PROBLEM DESCRIPTION:
When you spot the word "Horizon" in a line of the data below, copy that line.
[RECORDS TO PROCESS]
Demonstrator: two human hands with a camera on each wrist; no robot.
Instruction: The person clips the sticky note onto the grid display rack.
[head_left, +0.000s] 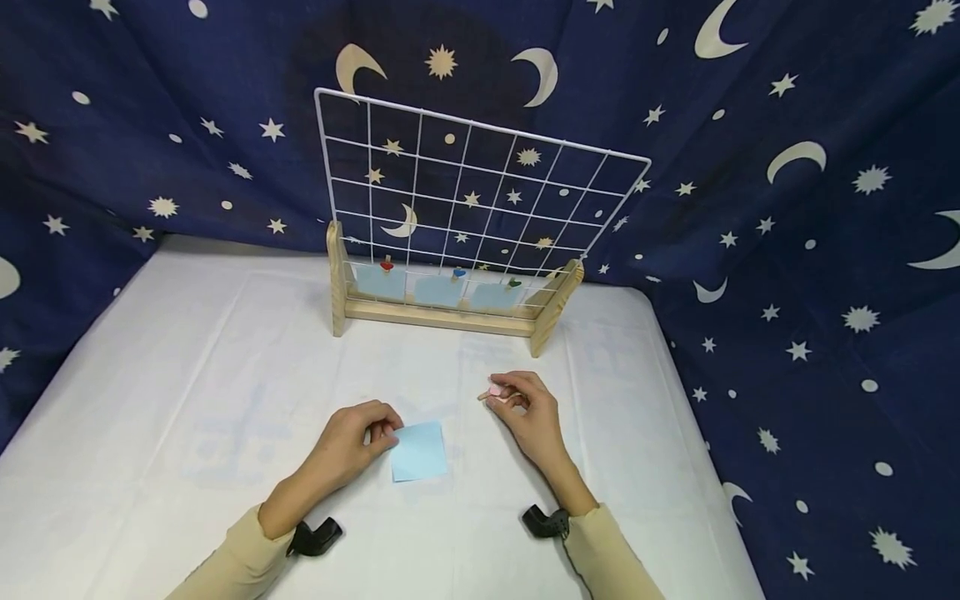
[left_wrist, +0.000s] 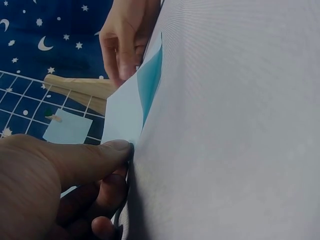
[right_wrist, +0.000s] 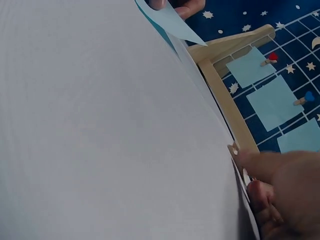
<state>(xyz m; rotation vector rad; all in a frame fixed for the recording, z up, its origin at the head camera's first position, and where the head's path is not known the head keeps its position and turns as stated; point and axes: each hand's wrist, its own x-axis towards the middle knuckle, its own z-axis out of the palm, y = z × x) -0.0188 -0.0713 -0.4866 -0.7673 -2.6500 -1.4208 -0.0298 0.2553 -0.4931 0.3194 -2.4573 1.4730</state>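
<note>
My left hand pinches the upper left corner of a light blue paper sheet between thumb and fingers, low over the white table. In the left wrist view the thumb lies on the sheet, and its far edge curls to show a darker blue underside. To the right, my right hand holds a small wooden clothespin with a pink ornament between thumb and fingertips. The clothespin's wooden tip pokes out past the thumb in the right wrist view.
Behind the hands stands a white wire grid on a wooden stand. Three light blue sheets hang along its lower part, held by clothespins with a red heart, a blue heart and a green heart. A starry curtain surrounds the table.
</note>
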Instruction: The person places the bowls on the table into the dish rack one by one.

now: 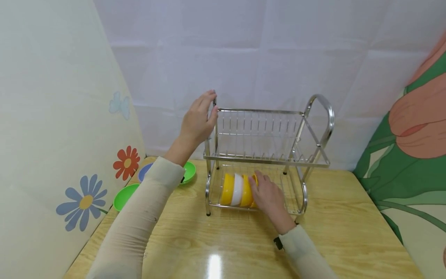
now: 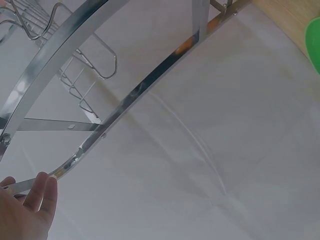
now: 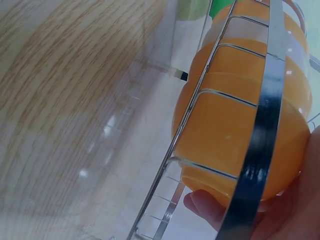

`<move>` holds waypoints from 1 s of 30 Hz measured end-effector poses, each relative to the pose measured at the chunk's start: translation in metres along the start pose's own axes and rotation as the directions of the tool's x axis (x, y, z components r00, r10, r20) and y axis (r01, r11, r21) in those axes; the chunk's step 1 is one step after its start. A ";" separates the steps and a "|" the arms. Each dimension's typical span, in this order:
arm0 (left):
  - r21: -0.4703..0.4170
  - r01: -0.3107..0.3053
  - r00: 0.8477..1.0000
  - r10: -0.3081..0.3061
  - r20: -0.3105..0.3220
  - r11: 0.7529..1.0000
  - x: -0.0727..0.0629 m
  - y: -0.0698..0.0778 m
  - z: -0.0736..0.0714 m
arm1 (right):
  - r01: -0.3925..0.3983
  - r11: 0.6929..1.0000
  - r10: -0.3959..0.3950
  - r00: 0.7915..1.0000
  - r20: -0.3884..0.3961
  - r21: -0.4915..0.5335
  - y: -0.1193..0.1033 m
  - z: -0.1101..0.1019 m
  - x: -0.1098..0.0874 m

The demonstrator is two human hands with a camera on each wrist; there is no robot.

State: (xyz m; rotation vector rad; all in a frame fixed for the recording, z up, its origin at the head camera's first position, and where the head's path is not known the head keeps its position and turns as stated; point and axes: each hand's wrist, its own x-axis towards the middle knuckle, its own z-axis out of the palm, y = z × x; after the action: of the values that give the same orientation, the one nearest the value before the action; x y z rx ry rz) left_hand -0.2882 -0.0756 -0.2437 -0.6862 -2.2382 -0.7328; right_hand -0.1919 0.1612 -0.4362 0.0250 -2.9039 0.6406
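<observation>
A two-tier metal dish rack point(image 1: 266, 160) stands on the wooden table. My left hand point(image 1: 198, 120) grips the top of its left handle, fingers curled round the bar point(image 2: 75, 159) in the left wrist view. On the lower tier, a yellow bowl point(image 1: 227, 190), a white bowl point(image 1: 238, 190) and more yellow bowls point(image 1: 246, 192) stand on edge in a row. At the right end of that row, my right hand point(image 1: 270, 195) holds the last yellow bowl point(image 3: 215, 135), its fingers and thumb round the rim. This hand hides much of that bowl in the head view.
Left of the rack, a green bowl point(image 1: 125, 197), a blue bowl point(image 1: 143, 171) and another green bowl point(image 1: 189, 172) sit on the table, partly behind the left forearm. White cloth point(image 1: 209, 58) hangs behind the rack, with a flowered panel point(image 1: 83, 155) at the left.
</observation>
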 end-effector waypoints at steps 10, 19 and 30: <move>-0.007 0.008 1.000 -0.008 0.010 1.000 -0.002 0.000 0.002 | -0.021 0.999 0.021 1.000 -0.004 0.025 0.000 0.001 -0.002; -0.021 -0.009 1.000 0.009 -0.011 1.000 -0.001 0.002 0.004 | 0.009 0.999 -0.007 0.999 -0.048 0.038 0.002 -0.015 -0.006; -0.032 -0.011 1.000 0.010 -0.024 0.999 0.000 0.004 0.007 | 0.101 0.992 -0.096 0.992 -0.078 0.069 -0.001 -0.045 -0.021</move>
State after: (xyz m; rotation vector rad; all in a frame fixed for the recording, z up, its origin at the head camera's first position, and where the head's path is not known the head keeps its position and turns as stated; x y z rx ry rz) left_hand -0.2883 -0.0678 -0.2472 -0.7007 -2.2034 -0.7699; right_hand -0.1640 0.1786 -0.3984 0.1493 -2.7868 0.7140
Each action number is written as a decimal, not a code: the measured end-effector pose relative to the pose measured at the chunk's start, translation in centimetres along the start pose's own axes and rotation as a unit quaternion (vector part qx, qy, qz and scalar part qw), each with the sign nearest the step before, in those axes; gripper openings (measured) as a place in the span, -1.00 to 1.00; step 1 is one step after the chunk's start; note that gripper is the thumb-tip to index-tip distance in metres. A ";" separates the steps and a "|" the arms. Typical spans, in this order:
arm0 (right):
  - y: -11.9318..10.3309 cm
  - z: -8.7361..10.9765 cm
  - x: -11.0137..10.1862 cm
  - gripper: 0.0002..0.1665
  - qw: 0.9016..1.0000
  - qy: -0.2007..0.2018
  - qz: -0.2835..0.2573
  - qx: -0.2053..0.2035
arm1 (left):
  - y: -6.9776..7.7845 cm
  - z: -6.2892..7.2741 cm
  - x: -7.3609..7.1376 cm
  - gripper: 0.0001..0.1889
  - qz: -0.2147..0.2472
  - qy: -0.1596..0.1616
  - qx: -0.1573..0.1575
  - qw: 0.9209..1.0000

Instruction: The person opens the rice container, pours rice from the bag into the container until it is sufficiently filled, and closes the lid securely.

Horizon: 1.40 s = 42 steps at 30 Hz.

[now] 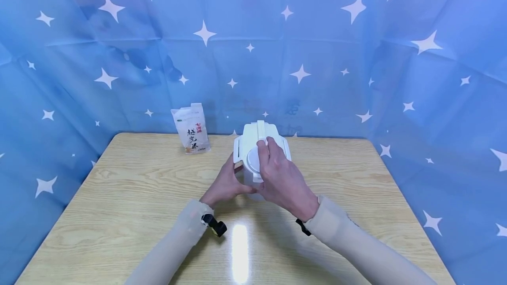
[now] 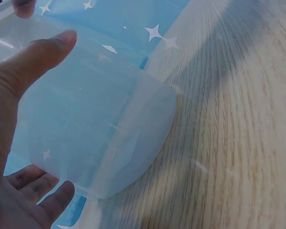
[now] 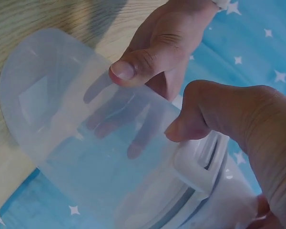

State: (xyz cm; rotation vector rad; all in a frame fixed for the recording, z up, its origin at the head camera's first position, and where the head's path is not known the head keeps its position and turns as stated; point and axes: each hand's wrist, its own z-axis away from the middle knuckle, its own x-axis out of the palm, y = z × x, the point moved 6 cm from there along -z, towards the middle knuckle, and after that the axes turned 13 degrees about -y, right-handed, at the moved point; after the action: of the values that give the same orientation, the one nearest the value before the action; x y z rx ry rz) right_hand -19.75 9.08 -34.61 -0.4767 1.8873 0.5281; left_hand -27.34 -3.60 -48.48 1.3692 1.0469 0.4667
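a translucent container (image 2: 90, 114) with a white lid (image 1: 250, 135) is standing near the far edge of a wooden table (image 1: 138, 206), about midway across its width. in the head view the lid's far end is overlapping that edge. the pictures are not making certain whether the whole base is touching the wood.

the left hand (image 1: 227, 184) is gripping the body from the left, its thumb lying on the near wall and its fingers curling round the other side, showing through the plastic. the right hand (image 1: 283, 177) is holding the lid, its fingers bending over the top beside a round cap (image 1: 253, 159), its thumb coming down just beside a white latch (image 3: 195, 167).

wood is stretching wide from the container toward the table's left and right edges. on the left, a white bag (image 1: 192, 129) is standing near the far edge, apart from the lid. a starred blue backdrop (image 1: 237, 60) is rising right behind that edge, leaving little room there.

the bag is bearing red characters starting 七河, the third blurring, and larger black ones reading 越光米; its top line is printing too small to read.
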 end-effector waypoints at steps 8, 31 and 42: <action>-0.7 -0.2 0.4 0.39 1.000 -0.003 0.020 0.011 | 0.1 0.2 0.0 0.41 0.013 0.009 0.016 1.000; -1.8 -0.2 1.1 0.35 0.997 -0.017 0.061 0.052 | 0.2 0.2 -0.1 0.35 -0.011 0.014 -0.014 1.000; -0.4 0.3 -0.1 0.35 0.997 -0.032 -0.070 0.008 | -0.2 -0.1 -0.1 0.36 0.000 0.005 -0.012 1.000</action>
State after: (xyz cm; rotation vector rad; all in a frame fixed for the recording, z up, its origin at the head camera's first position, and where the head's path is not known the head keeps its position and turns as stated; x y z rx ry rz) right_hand -19.27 8.91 -34.62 -0.5708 1.7807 0.4291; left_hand -27.46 -3.67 -48.59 1.3475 1.0466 0.4863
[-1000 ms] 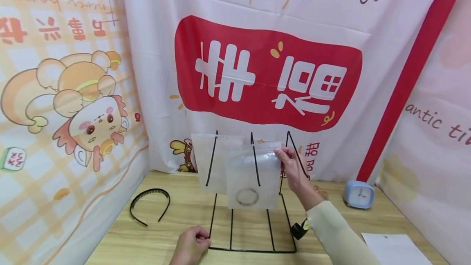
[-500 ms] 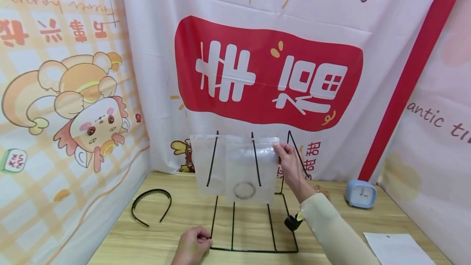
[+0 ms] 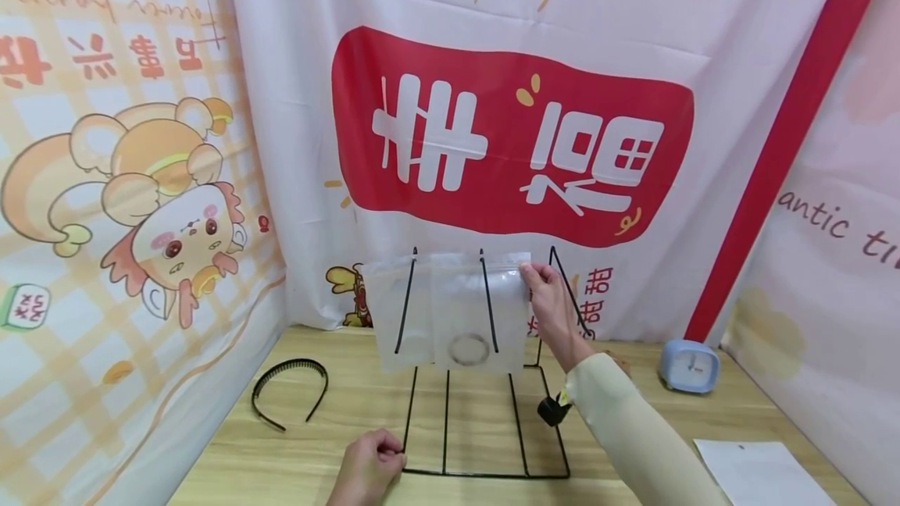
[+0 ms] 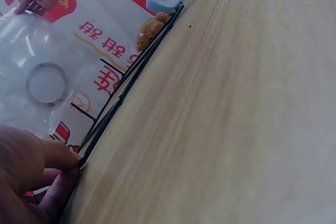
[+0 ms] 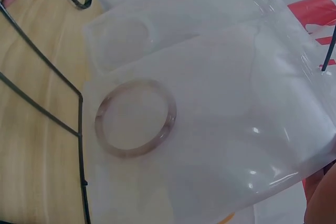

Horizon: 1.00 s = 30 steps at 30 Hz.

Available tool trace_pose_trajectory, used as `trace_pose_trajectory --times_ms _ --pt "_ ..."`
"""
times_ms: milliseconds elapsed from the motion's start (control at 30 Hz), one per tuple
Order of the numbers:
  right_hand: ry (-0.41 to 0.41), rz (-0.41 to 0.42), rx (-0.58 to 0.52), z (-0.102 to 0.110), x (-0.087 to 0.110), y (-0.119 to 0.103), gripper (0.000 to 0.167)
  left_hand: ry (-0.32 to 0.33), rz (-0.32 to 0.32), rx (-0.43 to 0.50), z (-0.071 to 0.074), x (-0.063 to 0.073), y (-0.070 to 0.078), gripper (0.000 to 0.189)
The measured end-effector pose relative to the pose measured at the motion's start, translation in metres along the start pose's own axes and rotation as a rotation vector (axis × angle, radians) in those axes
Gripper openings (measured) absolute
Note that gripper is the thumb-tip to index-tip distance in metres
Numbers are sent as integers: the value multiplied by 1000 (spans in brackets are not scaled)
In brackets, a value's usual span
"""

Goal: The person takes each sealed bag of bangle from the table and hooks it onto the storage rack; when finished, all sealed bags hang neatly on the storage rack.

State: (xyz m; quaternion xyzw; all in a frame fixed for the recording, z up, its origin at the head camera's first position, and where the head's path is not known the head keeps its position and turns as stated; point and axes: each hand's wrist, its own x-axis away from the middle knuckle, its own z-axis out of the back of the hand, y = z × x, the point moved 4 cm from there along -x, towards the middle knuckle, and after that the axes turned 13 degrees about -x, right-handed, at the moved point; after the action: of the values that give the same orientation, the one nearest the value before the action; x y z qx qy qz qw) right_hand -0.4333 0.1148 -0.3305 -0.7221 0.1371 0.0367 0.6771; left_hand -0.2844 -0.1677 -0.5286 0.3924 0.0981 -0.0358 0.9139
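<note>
Right hand [image 3: 553,309]: fingers pinching the clear bag's [image 3: 458,307] upper right corner — the bag hangs left of and below them.
Ring [image 5: 172,109]: brownish, inside that bag, down and left of those fingers.
Left hand [image 3: 369,465]: fingers pinching the black wire rack's [image 3: 485,476] near left corner.
In the way: the middle prong [image 3: 489,307] crosses the bag's front, left of the right fingers; a second bag [image 3: 383,299] lies further left, partly overlapped.
Around: headband [image 3: 290,364] beyond and left of the left fingers; blue clock [image 3: 689,368] well right of the right fingers, a fuzzy brown thing [image 4: 151,31] near it; white sheet [image 3: 762,471] nearer the person.
Worktop [image 3: 337,412]: pale wood grain, under the left fingers.
Room: printed cloths all round — a red panel [image 3: 506,131] behind the right fingers.
</note>
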Motion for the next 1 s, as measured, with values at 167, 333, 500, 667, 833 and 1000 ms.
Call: trace_pose_trajectory --times_ms 167,333,500,667,833,1000 --pt "-1 9 -6 -1 -1 -1 41 -5 -5 2 -1 -2 -1 9" --pt "-76 66 22 4 1 4 48 -8 14 5 0 0 -1 9" --pt "-136 110 34 16 8 13 52 1 14 1 1 1 -1 9" --pt "-72 152 181 44 20 29 47 6 10 4 2 1 -2 10" --pt "-26 194 343 87 33 43 44 7 11 -2 3 2 -3 10" --pt "8 260 619 151 40 51 36 11 9 -5 3 2 -4 10"
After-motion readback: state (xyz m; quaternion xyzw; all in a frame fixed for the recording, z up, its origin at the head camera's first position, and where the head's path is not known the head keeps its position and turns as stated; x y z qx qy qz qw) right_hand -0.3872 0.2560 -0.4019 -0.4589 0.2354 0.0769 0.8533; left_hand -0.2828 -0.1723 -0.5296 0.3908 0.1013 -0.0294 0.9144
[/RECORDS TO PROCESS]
ANSWER AREA:
Horizon: 1.40 s = 42 steps at 30 Hz.
Horizon: 1.00 s = 30 steps at 30 Hz.

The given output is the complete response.